A Presidential race will have many up and downs, but many observers cite Clinton's post-convention bounce, plus Trump's inability to stay focused, as reasons Clinton opened up a late August lead. But in mid-September, alarm bells are ringing in Dem camps. Trump has become less combative with fellow Republicans (and fellow Americans like the Khan family), and has put more time into policy outlines and scripted speeches. Clinton still has greater detail in her policy outlines, but has had unforced errors such as calling many Americans "deplorable," which to some mirror the infamous 2012 Mitt Romney comment about 47% of Americans being "entitled." (Her health scare on 9/11 didn't help her cause in the near term either.)
And all this before we have had one debate between the two.
But back to the key states this fall. Ohio has voted for the Presidential winner every time since...1964. It is a classic bellwether of how Americans as a whole view the direction of their nation, and the relative worth of the candidates.
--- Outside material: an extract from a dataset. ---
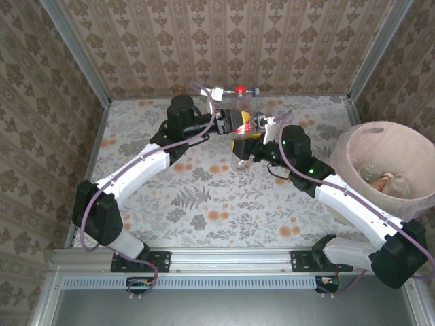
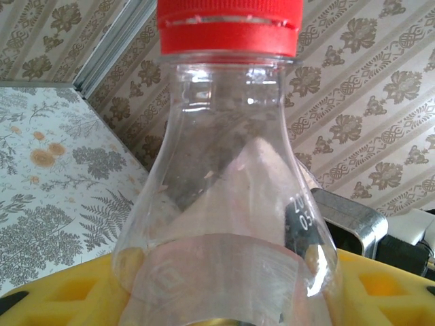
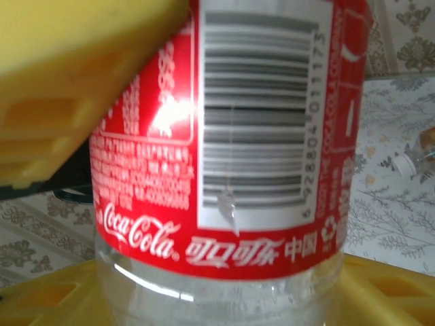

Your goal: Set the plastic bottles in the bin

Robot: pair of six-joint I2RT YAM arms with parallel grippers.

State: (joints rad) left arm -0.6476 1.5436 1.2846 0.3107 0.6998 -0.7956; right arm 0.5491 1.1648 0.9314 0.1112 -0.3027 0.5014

On August 27, Clinton had a 45 to 40 percent lead in Ohio. Today, the race is essentially tied.
In response, according to The Hill, Senators Elizabeth Warren and Bernie Sanders are scheduled to canvas the state this weekend for the Clinton campaign. This is interesting, because it suggests that Clinton needs to boost turnout among core Dems, rather than looking for independent voters in the Buckeye State. It also suggests her camp is concerned about underperforming among key Dem constituencies (young, Hispanic, and African-American households) relative to the President in 2008 and 2012.
To be clear: both major candidates still have relatively high negatives. And there is still lots of time, and ups and downs, before election day.
But to know what the US is thinking as a whole, keep Ohio in mind at all times.